Les capitalistes se préparent à l’impact
On ne saurait trop insister sur le pouvoir dont disposent les travailleurs et les travailleuses du rail dans cette grève : des marchandises d’une valeur d’un milliard de dollars circulent chaque jour par train. Une grève ou un lock-out ferroviaire peut mettre un terme aux activités capitalistes habituelles, en raison de la nature de l’infrastructure de la chaîne d’approvisionnement canadienne. Et contrairement aux conflits ou aux grèves ferroviaires précédents, le CN et la CPKC ont tous deux mis en lock-out les travailleurs et les travailleuses en même temps.
Les deux entreprises ont commencé à réduire leurs approvisionnements en début de mois, en prévision d’un lock-out. Les messages creux des patrons du rail, qui accusent le syndicat d’être responsable de la fermeture, contredisent leurs propres actions. Les patrons se sont préparés à une confrontation.
De nombreuses industries ont tiré la sonnette d’alarme : les secteurs des engrais et de l’agriculture ont mis en garde contre les effets potentiels sur les chaînes d’approvisionnement alimentaire. Le secteur de l’élevage a signalé les effets sur les viandes périssables. Les industries du chlore, utilisé pour traiter l’eau potable, allaient être touchées. Les industries non alimentaires, comme l’automobile, la médecine, les matières dangereuses et le fret allaient également être touchées.
Sur le plan international, les entreprises canadiennes craignent une détérioration des relations commerciales. Le président de l’Association canadienne de gestion du fret a déclaré que cette grève «est très néfaste pour notre réputation en tant que nation commerçante». De nombreuses entreprises ont des liens étroits avec les entreprises américaines et certaines craignent que des contrats soient supprimés en raison du lock-out. «D’un point de vue international, si vous perdez un contrat… qui sait s’il reviendra.»
Solidarité avec les cheminots
Les entreprises ont utilisé les effets d’une grève sur les travailleurs et travailleuses et les petites entreprises comme un argument dans l’espoir de mobiliser un soutien massif contre une grève. La réalité est tout autre.
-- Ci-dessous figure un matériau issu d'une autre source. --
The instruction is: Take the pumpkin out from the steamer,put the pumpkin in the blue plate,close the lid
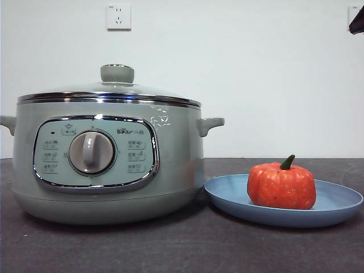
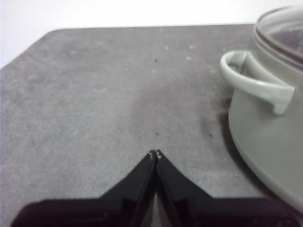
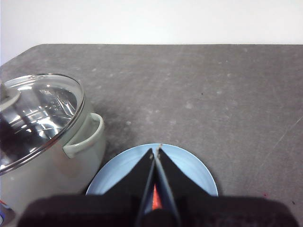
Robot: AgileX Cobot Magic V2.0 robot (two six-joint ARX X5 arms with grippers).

Le président des Teamsters, Paul Boucher, a déclaré que les entreprises (le CN en particulier) «se soucient peu des agriculteurs, des chaînes d’approvisionnement ou des petites entreprises. Cette entreprise très rentable joue dur avec l’économie canadienne, faisant tout ce qu’elle peut pour remplir les poches de ses dirigeants et de ses actionnaires, peu importe les conséquences.»
Le CN et la CPKC privilégient les profits au détriment de la sécurité et des bonnes conditions de travail, préférant mettre les travailleurs et les travailleuses en lock-out et paralyser l’économie. Les travailleurs et travailleuses doivent être solidaires des cheminots et s’opposer à la cupidité des entreprises.
La décision du gouvernement libéral de soumettre le lock-out au CCRI pour arbitrage est un cadeau fait aux autres employeurs et une attaque contre les droits des travailleurs, des travailleuses et des syndicats. Chaque employeur sera tenté de mettre ses travailleurs et travailleuses en lock-out, en espérant que le gouvernement interviendra. C’est un problème qui concerne tous les syndicats.
L’issue de l’arbitrage pourrait constituer un défi pour les travailleurs et travailleuses si elle se prononce en faveur des patrons. Le syndicat a le pouvoir d’obtenir un bon contrat. Contrairement aux patrons, il est nécessaire à la gestion de la société. Pour gagner, il devra rester uni et fort.
Les cheminots ne doivent pas lutter seuls. La solidarité des autres travailleurs et travailleuses renforcerait leur pouvoir. Organisé·es et luttant ensemble, les travailleurs et les travailleuses ont le pouvoir de gagner. Solidarité avec les cheminots!